Please reproduce all of the listing below exactly and drop its images.

════════════════

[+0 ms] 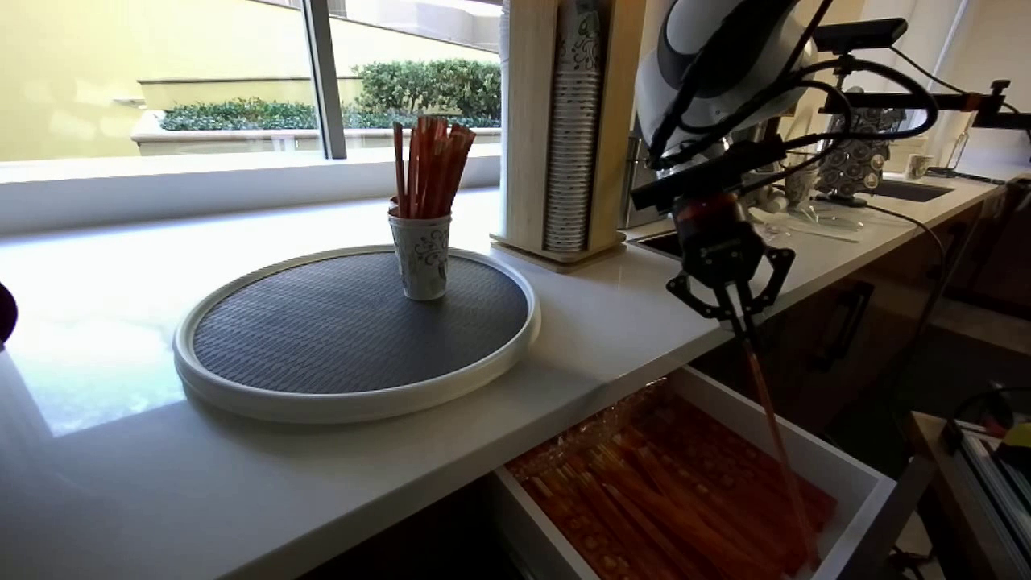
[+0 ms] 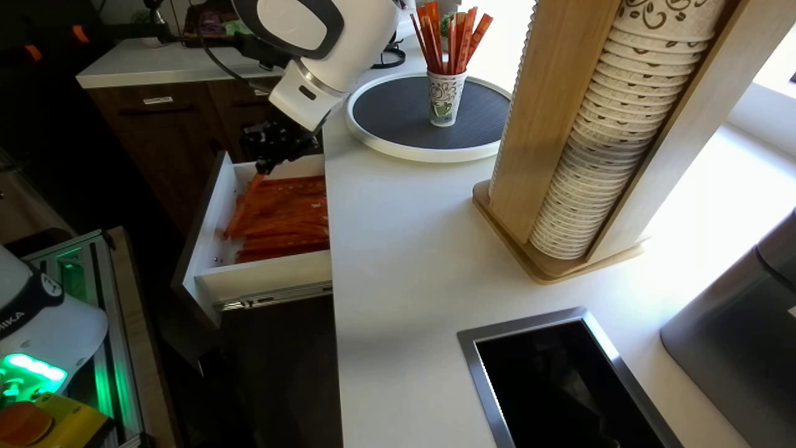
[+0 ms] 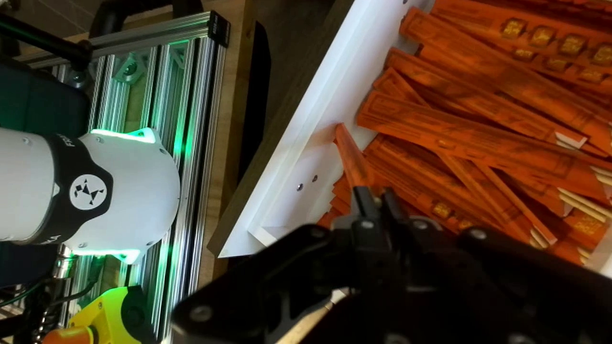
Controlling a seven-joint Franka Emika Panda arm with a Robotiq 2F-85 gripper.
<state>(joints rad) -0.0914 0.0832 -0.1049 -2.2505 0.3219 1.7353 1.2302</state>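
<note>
one narrow orange packet (image 3: 353, 157) is held by the gripper (image 3: 375, 198), whose fingers are closed upon its upper end. in both exterior views it is seen at a slant, pointed downward from the fingertips into the open drawer (image 2: 267, 278). its free end is found close to the white front wall (image 3: 330, 102) inside; whether this wall is touched cannot be told. around and under it, many similar packets (image 3: 478, 129) are laid in the drawer, several of them crossed over others, and pale wooden sticks (image 3: 581, 204) can be noticed at some ends.

above the drawer, a round tray (image 1: 322, 338) with dark grey surface is carried by the white counter (image 2: 392, 280). on this tray one patterned paper cup (image 1: 424, 266) is stood upright, filled with red packets (image 1: 433, 169). near the tray, a tall stack of cups (image 1: 573, 161) is contained in a wooden holder (image 1: 527, 145). farther along, a dark rectangle (image 2: 547, 379) is bordered by a metal frame (image 2: 528, 325). in the wrist view, the robot base (image 3: 138, 191) is lit with green, and near it a yellow box (image 3: 103, 310) is placed.
</note>
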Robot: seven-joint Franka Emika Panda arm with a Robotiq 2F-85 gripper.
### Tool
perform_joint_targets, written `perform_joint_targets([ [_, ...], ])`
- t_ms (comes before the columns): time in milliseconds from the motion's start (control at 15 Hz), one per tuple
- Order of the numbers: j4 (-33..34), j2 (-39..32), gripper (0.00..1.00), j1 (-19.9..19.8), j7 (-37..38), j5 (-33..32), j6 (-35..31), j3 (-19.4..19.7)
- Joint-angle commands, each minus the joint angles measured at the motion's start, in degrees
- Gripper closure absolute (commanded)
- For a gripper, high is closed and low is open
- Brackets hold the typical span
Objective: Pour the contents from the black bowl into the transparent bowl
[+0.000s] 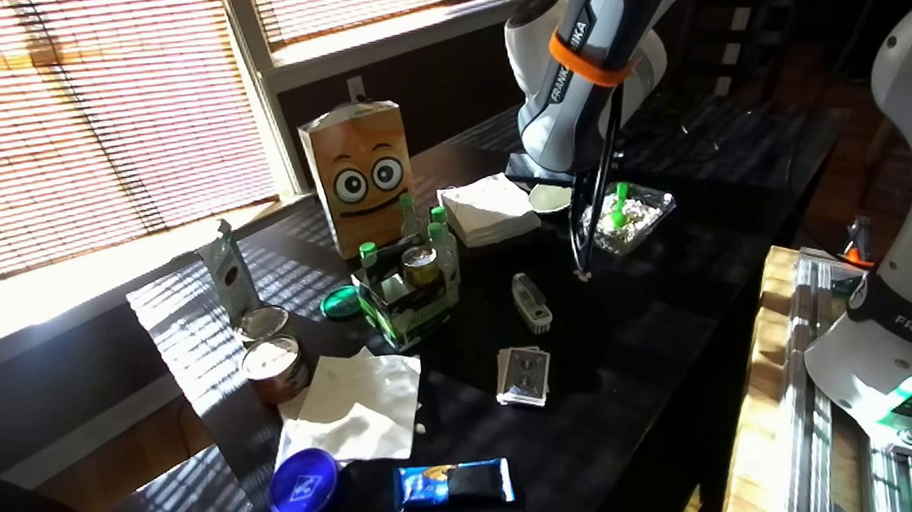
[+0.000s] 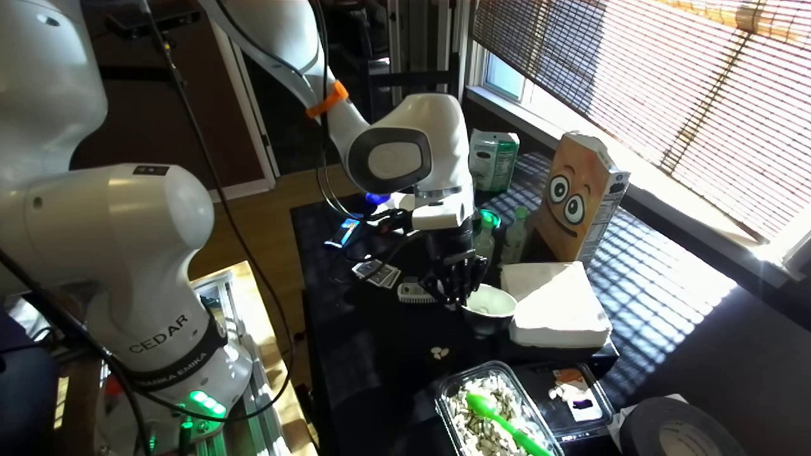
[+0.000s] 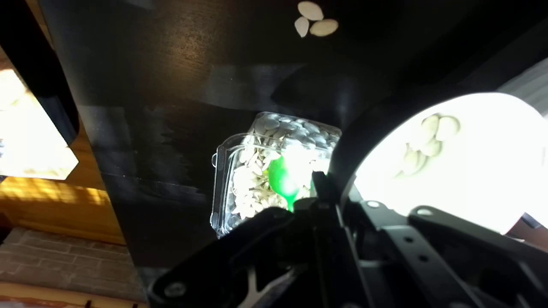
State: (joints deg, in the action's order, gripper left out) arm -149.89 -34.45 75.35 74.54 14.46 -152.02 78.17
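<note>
"FRANKA" was read on the orange-banded arm [image 1: 608,20], upper right in an exterior view; "CEDAR" on the white base [image 2: 180,358], lower left in an exterior view. There, the round black bowl [image 2: 491,310], right of center, was clamped at its rim by the gripper [image 2: 461,301], wrist pointed down. Oval seeds [image 3: 432,128] were seen inside. The squarish, glossy transparent bowl [image 2: 531,405], lower right, was heaped with seeds, topped by a green spoon [image 2: 491,411].
</note>
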Motion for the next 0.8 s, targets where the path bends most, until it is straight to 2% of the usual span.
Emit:
perform_joint_targets([
  [0,-1.78,0.87,0.98,2.3,5.69,0.75,0.63,1.99],
  [200,-4.82,0.06,0.98,6.14,9.83,0.98,-0.95,7.24],
  [467,-8.61,-9.6,0.98,13.37,11.84,0.22,0.76,14.74],
  [533,-9.02,-11.48,0.98,14.27,11.27,-0.06,1.91,15.39],
  [600,-7.32,-13.29,0.98,12.88,11.33,-0.64,4.32,14.01],
  [733,-7.62,-16.78,0.98,13.7,11.21,-1.29,7.41,13.51],
])
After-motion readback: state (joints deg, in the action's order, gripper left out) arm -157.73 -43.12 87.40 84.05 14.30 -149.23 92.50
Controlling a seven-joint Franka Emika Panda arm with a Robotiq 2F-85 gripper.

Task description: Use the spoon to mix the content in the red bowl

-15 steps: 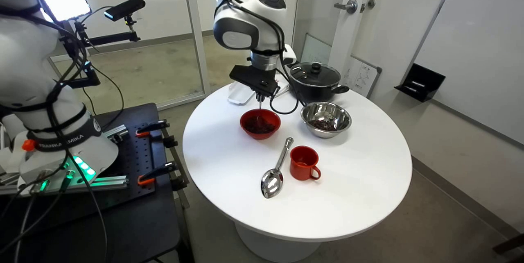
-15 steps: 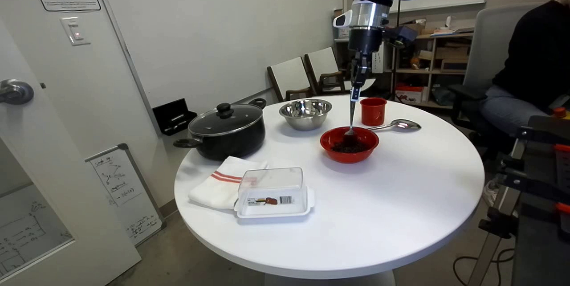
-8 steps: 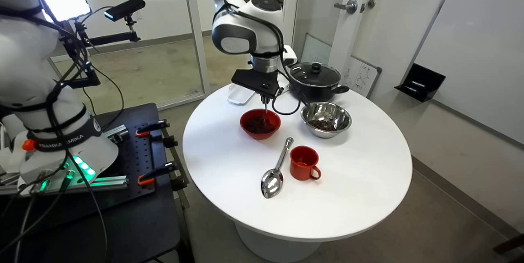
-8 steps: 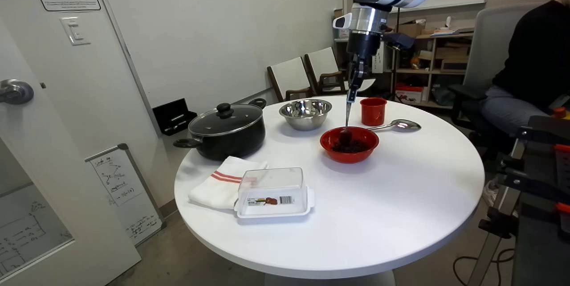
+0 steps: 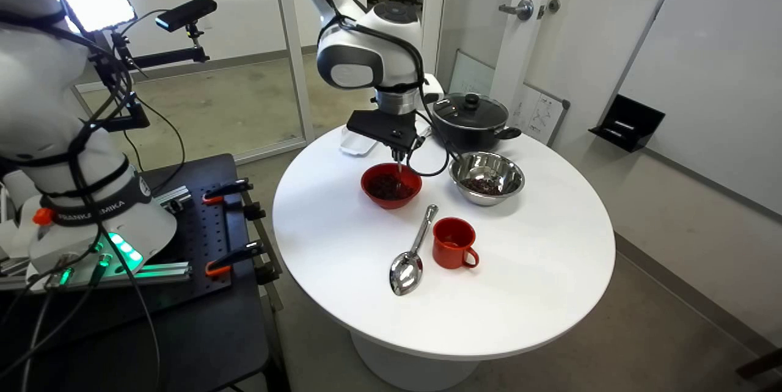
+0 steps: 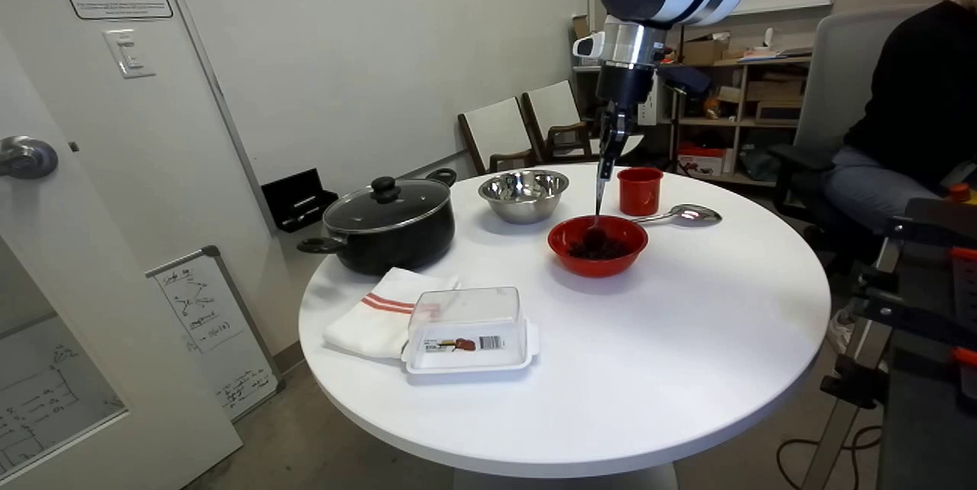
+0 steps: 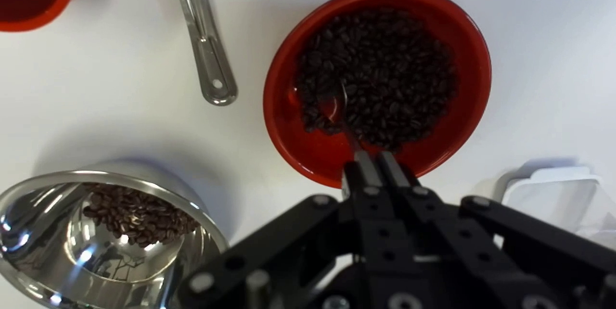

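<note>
Though the spoon [image 7: 333, 107] is pinched by its handle in the gripper [image 7: 379, 169] and its head is partly buried among the dark beans [image 7: 385, 68] in the red bowl [image 7: 315, 152], the thin handle could be twisted in the grip by their drag. Beans might be flung over the rim by a fast sweep, and, were the wall pushed hard, the bowl might be slid into the serving spoon [image 7: 208, 54] lying near it.
</note>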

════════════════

§ TASK ANSWER:
[+0 ms] 
[+0 ms] 
[+0 ms] 
Controlling a seven-joint Franka Emika Panda arm with a Robotiq 2F-85 gripper.
<state>(joints rad) -0.0914 0.0832 -0.1049 -2.2505 0.3219 1.7353 1.2302</state>
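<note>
one narrow orange packet (image 3: 353, 157) is held by the gripper (image 3: 375, 198), whose fingers are closed upon its upper end. in both exterior views it is seen at a slant, pointed downward from the fingertips into the open drawer (image 2: 267, 278). its free end is found close to the white front wall (image 3: 330, 102) inside; whether this wall is touched cannot be told. around and under it, many similar packets (image 3: 478, 129) are laid in the drawer, several of them crossed over others, and pale wooden sticks (image 3: 581, 204) can be noticed at some ends.

above the drawer, a round tray (image 1: 322, 338) with dark grey surface is carried by the white counter (image 2: 392, 280). on this tray one patterned paper cup (image 1: 424, 266) is stood upright, filled with red packets (image 1: 433, 169). near the tray, a tall stack of cups (image 1: 573, 161) is contained in a wooden holder (image 1: 527, 145). farther along, a dark rectangle (image 2: 547, 379) is bordered by a metal frame (image 2: 528, 325). in the wrist view, the robot base (image 3: 138, 191) is lit with green, and near it a yellow box (image 3: 103, 310) is placed.
</note>
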Robot: seven-joint Franka Emika Panda arm with a Robotiq 2F-85 gripper.
### Tool
perform_joint_targets, written `perform_joint_targets([ [_, ...], ])`
- t_ms (comes before the columns): time in milliseconds from the motion's start (control at 15 Hz), one per tuple
- Order of the numbers: j4 (-33..34), j2 (-39..32), gripper (0.00..1.00), j1 (-19.9..19.8), j7 (-37..38), j5 (-33..32), j6 (-35..31), j3 (-19.4..19.7)
- Joint-angle commands, each minus the joint angles measured at the motion's start, in degrees
- Gripper closure absolute (commanded)
- For a gripper, high is closed and low is open
- Brackets hold the typical span
Objective: Pour the contents from the black bowl into the transparent bowl
[+0.000s] 
[+0.000s] 
[+0.000s] 
State: (joints deg, in the action's order, gripper left out) arm -149.89 -34.45 75.35 74.54 14.46 -152.02 78.17
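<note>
"FRANKA" was read on the orange-banded arm [image 1: 608,20], upper right in an exterior view; "CEDAR" on the white base [image 2: 180,358], lower left in an exterior view. There, the round black bowl [image 2: 491,310], right of center, was clamped at its rim by the gripper [image 2: 461,301], wrist pointed down. Oval seeds [image 3: 432,128] were seen inside. The squarish, glossy transparent bowl [image 2: 531,405], lower right, was heaped with seeds, topped by a green spoon [image 2: 491,411].
</note>
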Motion for the next 0.8 s, targets where the path bends most, until it is straight to 2% of the usual span.
Emit:
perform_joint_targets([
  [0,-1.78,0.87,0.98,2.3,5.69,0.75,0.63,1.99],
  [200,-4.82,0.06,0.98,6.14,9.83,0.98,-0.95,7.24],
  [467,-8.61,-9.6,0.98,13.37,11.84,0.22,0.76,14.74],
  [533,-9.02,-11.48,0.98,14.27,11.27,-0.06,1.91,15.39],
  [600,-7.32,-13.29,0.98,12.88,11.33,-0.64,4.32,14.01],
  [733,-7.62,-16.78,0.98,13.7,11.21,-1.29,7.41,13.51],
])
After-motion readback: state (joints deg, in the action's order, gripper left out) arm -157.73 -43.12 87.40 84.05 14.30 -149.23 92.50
Controlling a seven-joint Franka Emika Panda arm with a Robotiq 2F-85 gripper.

Task description: Use the spoon to mix the content in the red bowl

-15 steps: 
-15 steps: 
-8 steps: 
-8 steps: 
+0 steps: 
+0 steps: 
+0 steps: 

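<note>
Though the spoon [image 7: 333, 107] is pinched by its handle in the gripper [image 7: 379, 169] and its head is partly buried among the dark beans [image 7: 385, 68] in the red bowl [image 7: 315, 152], the thin handle could be twisted in the grip by their drag. Beans might be flung over the rim by a fast sweep, and, were the wall pushed hard, the bowl might be slid into the serving spoon [image 7: 208, 54] lying near it.
</note>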

The response to this exercise has been given in full.